Tangible physical models have an important place in the history of chemistry and biochemistry. Three-dimensional (3D) molecular models have been used as conceptual and educational tools dating back to at least von Hofmann in the 1860s. Now we are able to further our understanding by interacting with molecules in real time as they move using virtual reality (VR) technology. The multi-user VR framework has been developed by a joint team of computer science and chemistry researchers at the University of Bristol, in collaboration with developers at Interactive Scientific and Oracle Corporation, have used Oracle’s public cloud infrastructure to combine real-time molecular simulations with the latest VR technology.

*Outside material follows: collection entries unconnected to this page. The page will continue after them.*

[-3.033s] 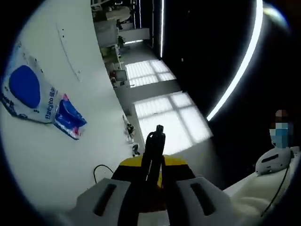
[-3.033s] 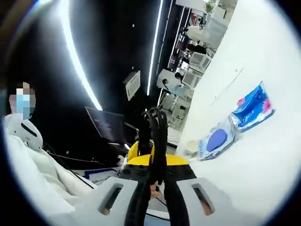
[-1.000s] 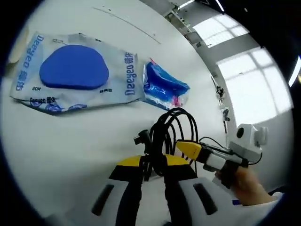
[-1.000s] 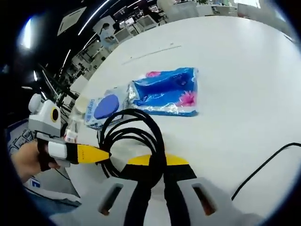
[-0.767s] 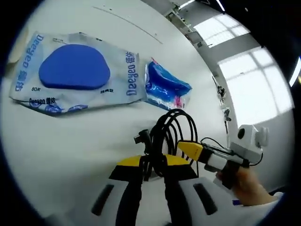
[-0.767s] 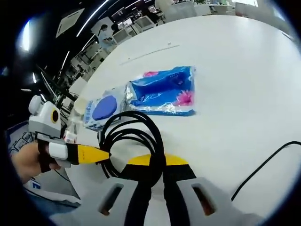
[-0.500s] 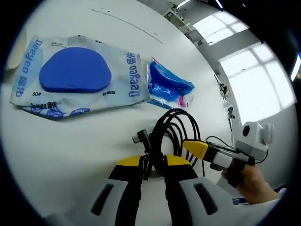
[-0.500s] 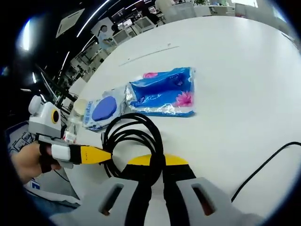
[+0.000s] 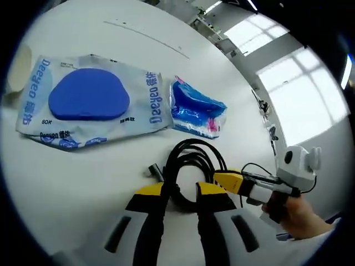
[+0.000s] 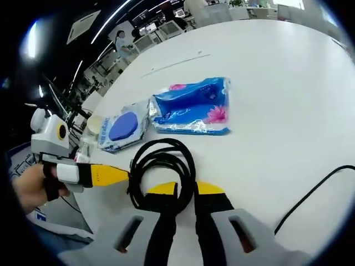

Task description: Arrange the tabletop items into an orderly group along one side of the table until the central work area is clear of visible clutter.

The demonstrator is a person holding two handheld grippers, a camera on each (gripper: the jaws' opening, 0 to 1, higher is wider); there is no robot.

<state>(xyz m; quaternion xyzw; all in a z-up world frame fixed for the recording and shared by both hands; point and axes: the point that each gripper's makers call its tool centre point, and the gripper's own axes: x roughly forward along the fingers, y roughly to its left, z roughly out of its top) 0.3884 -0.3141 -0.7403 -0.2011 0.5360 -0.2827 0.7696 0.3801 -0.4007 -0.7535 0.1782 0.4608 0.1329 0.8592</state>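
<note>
A coiled black cable (image 9: 191, 151) lies on the white table (image 9: 83, 177), just in front of both grippers. My left gripper (image 9: 180, 191) is open, with a strand of the coil between its yellow tips. My right gripper (image 10: 187, 189) is open too, its jaws either side of the coiled cable (image 10: 161, 152). Each gripper enters the other's view: the right gripper (image 9: 230, 180) from the right, the left gripper (image 10: 105, 174) from the left. Beyond the coil lie a flat wet-wipes pack with a blue lid (image 9: 89, 102) (image 10: 123, 126) and a blue tissue pack (image 9: 197, 108) (image 10: 191, 108), side by side.
A thin black wire (image 10: 310, 194) runs across the table at the right. A pale round object (image 10: 94, 123) sits by the wipes pack near the table's edge. A person's hands (image 9: 294, 210) (image 10: 30, 188) hold the gripper handles. Desks and chairs stand beyond the table.
Both grippers have opened, and the cable coil, held up between their jaws half a second ago, now rests flat on the table. The two packs have not moved.
</note>
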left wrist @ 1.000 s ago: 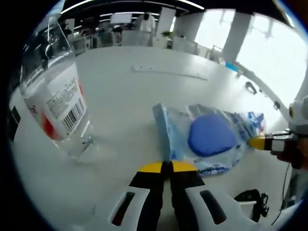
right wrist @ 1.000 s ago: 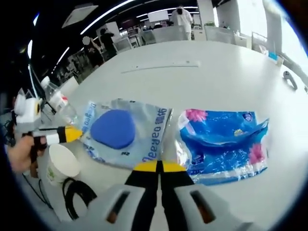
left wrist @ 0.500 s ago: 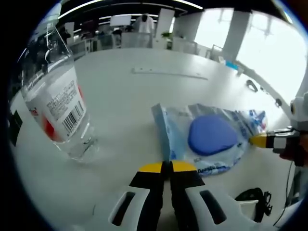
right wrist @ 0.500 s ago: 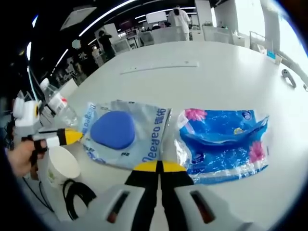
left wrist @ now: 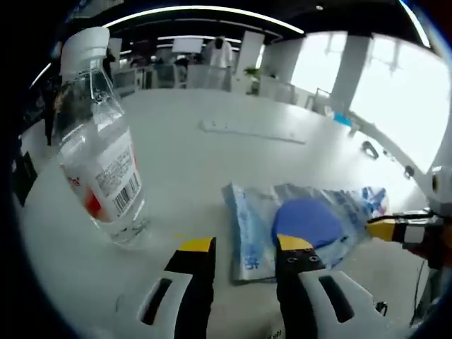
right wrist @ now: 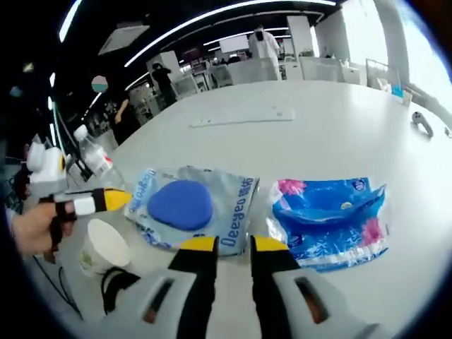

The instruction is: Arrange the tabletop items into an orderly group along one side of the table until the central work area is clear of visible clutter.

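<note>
A clear water bottle (left wrist: 99,162) with a white cap stands upright at the left of the white table (left wrist: 183,155). A clear packet holding a blue pad (left wrist: 304,222) lies just ahead of my left gripper (left wrist: 246,244), which is open and holds nothing. My right gripper (left wrist: 385,229) reaches in from the right, at the packet's far end. In the right gripper view the same packet (right wrist: 187,205) lies left of a blue flowered tissue pack (right wrist: 332,219). My right gripper (right wrist: 234,244) is open just short of both. My left gripper (right wrist: 106,201) shows at the left.
A white paper cup (right wrist: 102,247) and a black cable (right wrist: 116,282) sit near the table edge at lower left. The bottle (right wrist: 95,159) stands behind them. A long white strip (right wrist: 244,116) lies farther out, and a small dark object (right wrist: 422,126) at the far right. People stand in the background.
Both grippers have gone from shut to open. Both cameras have drawn back and risen slightly, so the bottle's cap now shows in the left gripper view.
</note>
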Motion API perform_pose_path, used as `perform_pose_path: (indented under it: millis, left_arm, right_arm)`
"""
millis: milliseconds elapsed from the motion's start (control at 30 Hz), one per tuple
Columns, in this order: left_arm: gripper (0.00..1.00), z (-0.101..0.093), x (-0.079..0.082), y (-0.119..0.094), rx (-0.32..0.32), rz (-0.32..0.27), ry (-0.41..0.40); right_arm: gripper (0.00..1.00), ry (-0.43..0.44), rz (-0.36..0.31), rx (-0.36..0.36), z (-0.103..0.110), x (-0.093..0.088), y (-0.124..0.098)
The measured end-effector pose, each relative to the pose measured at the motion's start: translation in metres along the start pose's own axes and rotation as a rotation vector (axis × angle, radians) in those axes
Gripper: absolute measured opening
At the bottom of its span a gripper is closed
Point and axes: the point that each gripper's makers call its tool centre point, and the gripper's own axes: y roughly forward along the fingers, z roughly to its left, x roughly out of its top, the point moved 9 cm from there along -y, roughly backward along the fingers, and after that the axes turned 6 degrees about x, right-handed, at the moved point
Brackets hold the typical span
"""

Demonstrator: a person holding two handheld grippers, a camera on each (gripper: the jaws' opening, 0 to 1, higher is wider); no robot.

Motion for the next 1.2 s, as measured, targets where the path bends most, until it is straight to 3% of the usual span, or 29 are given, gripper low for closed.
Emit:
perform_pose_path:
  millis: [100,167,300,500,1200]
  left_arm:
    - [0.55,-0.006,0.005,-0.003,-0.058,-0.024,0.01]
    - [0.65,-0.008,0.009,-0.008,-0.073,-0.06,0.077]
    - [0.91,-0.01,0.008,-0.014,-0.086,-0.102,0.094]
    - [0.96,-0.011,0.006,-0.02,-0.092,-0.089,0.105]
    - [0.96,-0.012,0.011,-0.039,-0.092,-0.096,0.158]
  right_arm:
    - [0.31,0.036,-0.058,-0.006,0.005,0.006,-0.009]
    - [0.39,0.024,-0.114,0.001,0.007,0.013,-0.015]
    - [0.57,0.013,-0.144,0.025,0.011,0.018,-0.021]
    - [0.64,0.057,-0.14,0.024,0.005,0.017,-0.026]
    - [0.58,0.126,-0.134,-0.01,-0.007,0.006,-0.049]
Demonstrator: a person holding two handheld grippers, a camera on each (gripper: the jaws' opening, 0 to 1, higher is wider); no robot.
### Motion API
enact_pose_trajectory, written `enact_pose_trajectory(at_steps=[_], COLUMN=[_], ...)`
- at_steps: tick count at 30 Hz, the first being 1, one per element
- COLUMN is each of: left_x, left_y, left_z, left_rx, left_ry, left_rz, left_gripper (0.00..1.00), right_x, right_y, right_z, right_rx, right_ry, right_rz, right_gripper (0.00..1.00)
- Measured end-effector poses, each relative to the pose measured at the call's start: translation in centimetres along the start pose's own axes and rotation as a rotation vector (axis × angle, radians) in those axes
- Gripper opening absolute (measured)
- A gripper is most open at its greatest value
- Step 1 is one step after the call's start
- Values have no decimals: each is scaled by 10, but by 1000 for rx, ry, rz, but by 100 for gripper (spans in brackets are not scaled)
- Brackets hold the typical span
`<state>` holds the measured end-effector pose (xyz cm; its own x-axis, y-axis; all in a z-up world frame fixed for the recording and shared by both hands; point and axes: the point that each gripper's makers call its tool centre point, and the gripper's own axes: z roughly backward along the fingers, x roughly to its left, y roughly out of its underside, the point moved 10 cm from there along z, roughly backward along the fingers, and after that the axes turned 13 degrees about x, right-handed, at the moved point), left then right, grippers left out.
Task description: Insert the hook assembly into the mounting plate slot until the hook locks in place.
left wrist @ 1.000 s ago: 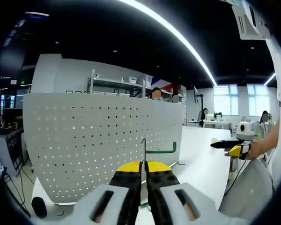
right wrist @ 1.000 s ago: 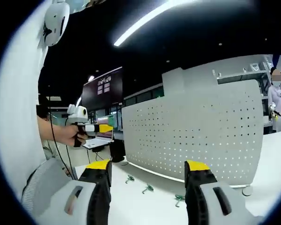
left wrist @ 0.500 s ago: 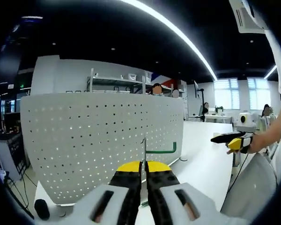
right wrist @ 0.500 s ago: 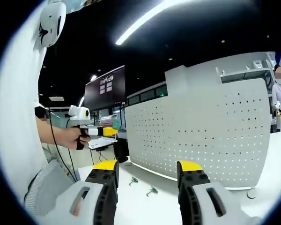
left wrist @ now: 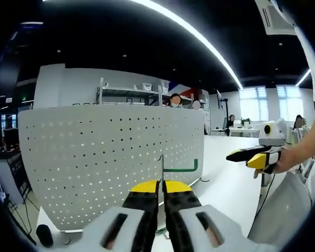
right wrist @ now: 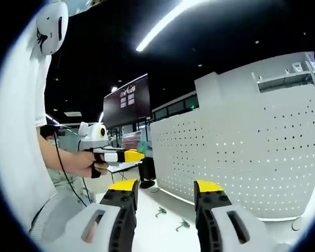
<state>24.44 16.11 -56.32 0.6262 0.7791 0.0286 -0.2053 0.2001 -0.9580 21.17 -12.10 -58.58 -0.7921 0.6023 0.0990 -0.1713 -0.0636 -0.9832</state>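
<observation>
Right now the left claw (left wrist: 160, 195) pinches a green hook (left wrist: 173, 169) before the pegboard (left wrist: 105, 157). Tilted, its prongs could miss the holes (right claw (right wrist: 164, 195) spread, empty).

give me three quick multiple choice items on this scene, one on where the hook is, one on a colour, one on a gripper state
1. Where is the hook?
A. lying on the table
B. clamped in the left hand-held gripper, in front of the pegboard
C. hanging on the pegboard

2. What colour is the hook's arm?
A. green
B. red
C. blue

3. How do the right hand-held gripper jaws stand?
A. shut on a hook
B. shut on nothing
C. apart, holding nothing

Answers:
1 B, its upright metal bar rises from between the closed jaws in the left gripper view.
2 A, the arm pointing sideways is green.
3 C, the right gripper view shows a wide gap between the yellow tips, with spare hooks on the table beyond.
</observation>
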Motion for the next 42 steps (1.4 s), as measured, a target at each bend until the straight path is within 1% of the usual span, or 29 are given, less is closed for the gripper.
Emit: enact_pose_trajectory(at_steps=[6,10,12,13,17,20,24,31,42], left_x=[-10,-17,-20,-21,-23,-26,-31,-37,-47], left_y=[-1,-2,-2,-2,-3,-4,-7,-10,-13], left_z=[-5,-6,-8,-8,-9,-11,-12,-15,-18], left_rx=[10,10,16,20,20,23,18,10,1], left_ry=[14,18,16,18,13,17,25,15,17], left_rz=[-3,-4,-2,-13,0,1,-11,-14,-12], left_gripper=[2,2,2,2,2,2,2,2,2], right_x=[3,5,7,8,10,12,13,17,20], right_y=[-5,-7,-8,-9,-13,-16,-19,-26,-33], right_z=[-9,-14,-17,-18,-23,-29,-33,-42,-52], right_rx=[-10,-12,-16,-17,-37,-36,-43,-60,-78], right_ry=[-26,-26,-24,-24,-28,-48,-65,-95,-120], right_rz=[-3,-4,1,7,5,10,8,-3,-34], right_gripper=[37,37,35,34,31,30,29,26,25])
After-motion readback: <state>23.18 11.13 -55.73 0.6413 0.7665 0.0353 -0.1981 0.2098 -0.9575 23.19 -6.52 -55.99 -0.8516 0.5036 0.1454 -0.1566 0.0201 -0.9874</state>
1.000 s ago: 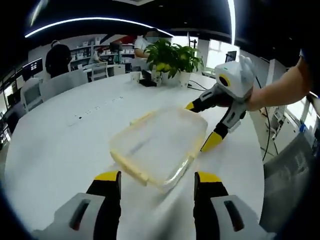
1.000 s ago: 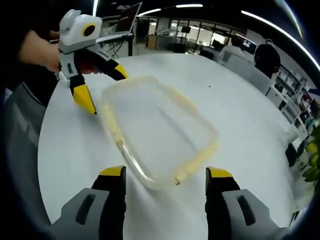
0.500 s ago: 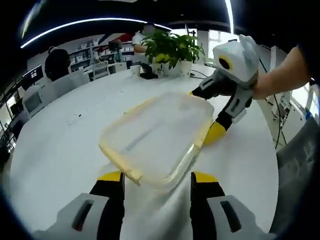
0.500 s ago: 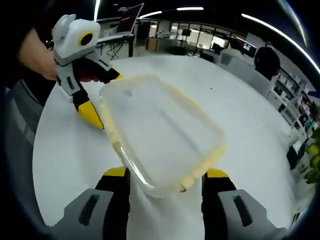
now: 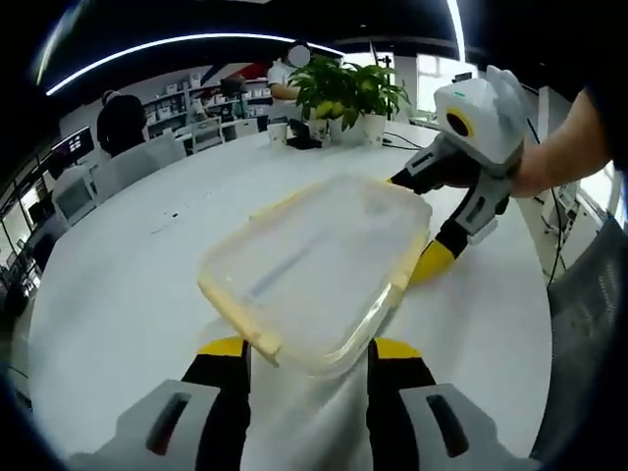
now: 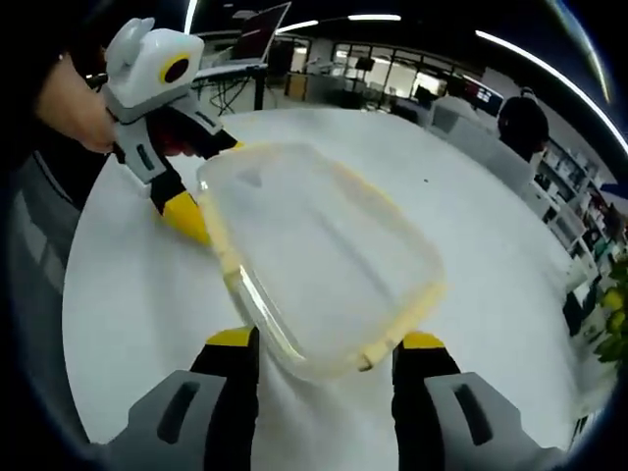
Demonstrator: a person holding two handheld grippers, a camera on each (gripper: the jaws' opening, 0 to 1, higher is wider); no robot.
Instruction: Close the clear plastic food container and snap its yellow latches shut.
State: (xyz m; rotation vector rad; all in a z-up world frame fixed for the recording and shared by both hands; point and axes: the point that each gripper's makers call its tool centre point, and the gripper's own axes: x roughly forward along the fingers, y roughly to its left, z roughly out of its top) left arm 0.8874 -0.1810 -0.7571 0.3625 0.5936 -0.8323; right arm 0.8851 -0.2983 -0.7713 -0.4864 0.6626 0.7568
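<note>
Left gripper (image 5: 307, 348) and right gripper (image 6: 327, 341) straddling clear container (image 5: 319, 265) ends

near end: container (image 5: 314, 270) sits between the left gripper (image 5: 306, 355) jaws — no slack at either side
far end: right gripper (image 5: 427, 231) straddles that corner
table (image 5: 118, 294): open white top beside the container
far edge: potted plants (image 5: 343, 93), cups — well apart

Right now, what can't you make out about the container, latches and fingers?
- Latches: the container rim is motion-blurred in both views, so open or snapped is unclear.
- Contact: in the left gripper view the right gripper has one tip behind the container.
- Left gripper: the container corner covers the gap, so grip is unclear.
- Contents: walls too blurred.
</note>
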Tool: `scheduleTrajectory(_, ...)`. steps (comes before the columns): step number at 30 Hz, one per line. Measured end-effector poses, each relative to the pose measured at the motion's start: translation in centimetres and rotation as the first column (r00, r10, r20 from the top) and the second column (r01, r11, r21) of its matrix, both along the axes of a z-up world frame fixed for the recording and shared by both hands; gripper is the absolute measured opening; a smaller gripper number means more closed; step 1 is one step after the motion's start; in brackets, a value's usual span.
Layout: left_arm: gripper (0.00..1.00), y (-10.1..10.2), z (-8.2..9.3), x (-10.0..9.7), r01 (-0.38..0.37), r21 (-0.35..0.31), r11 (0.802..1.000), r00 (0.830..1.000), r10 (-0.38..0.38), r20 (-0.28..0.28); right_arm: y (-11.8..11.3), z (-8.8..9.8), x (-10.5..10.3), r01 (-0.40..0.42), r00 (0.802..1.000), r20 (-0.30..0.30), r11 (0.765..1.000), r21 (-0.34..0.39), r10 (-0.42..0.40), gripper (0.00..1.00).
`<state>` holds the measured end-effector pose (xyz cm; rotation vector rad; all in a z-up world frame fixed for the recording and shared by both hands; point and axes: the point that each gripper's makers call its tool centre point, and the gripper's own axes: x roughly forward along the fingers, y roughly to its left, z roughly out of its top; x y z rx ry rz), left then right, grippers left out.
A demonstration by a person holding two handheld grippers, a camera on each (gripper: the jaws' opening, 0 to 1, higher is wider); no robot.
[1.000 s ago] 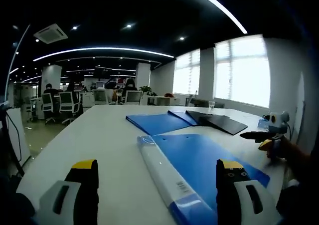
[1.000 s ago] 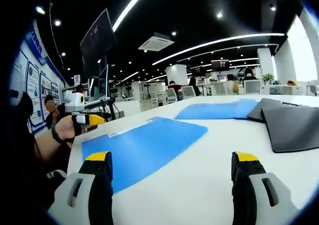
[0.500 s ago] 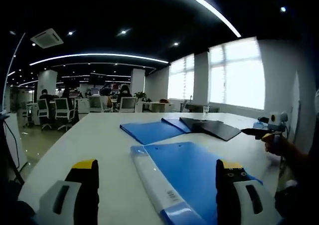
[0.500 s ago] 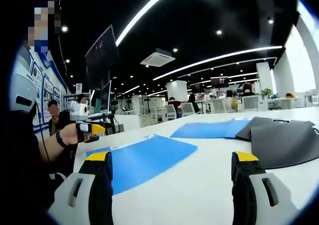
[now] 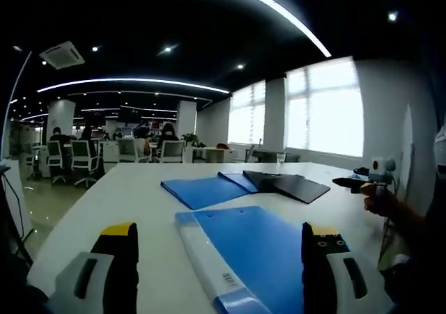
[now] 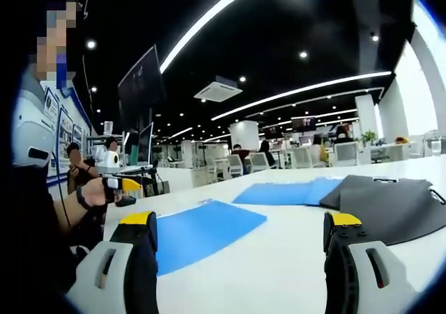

The movie below shows a researcher taking hold of a fully solvated benzylpenicillin ligand and interactively guiding it to dock it within the active site of the TEM-1 β-lactamase enzyme (with both molecules fully flexible and dynamic) and generate the correct binding mode. The simulations make use of a plug-in that communicates with the GPU-accelerated molecular simulation package OpenMM via PLUMED, allowing models of the type used for conventional MD simulations to be used directly within the VR framework. Generating a benzylpenicillin docking pathway would be very difficult just using standard computer algorithms, but as can be seen in the movie, the VR framework is intuitive and easy to control, enabling the researcher to generate a physically meaningful path. Anybody wishing to try out the tasks described in the paper can download the software at https://isci.itch.io/nsb-imd, and launch their own cloud-hosted session.
‘Sampling molecular conformations and dynamics in a multi-user virtual reality framework‘ by Michael O’Connor, Helen M. Deeks, Edward Dawn, Oussama Metatla, Anne Roudaut, Matthew Sutton, Becca Rose Glowacki, Rebecca Sage, Philip Tew, Mark Wonnacott, Phil Bates, Adrian J. Mulholland and David R. Glowacki in Science Advances.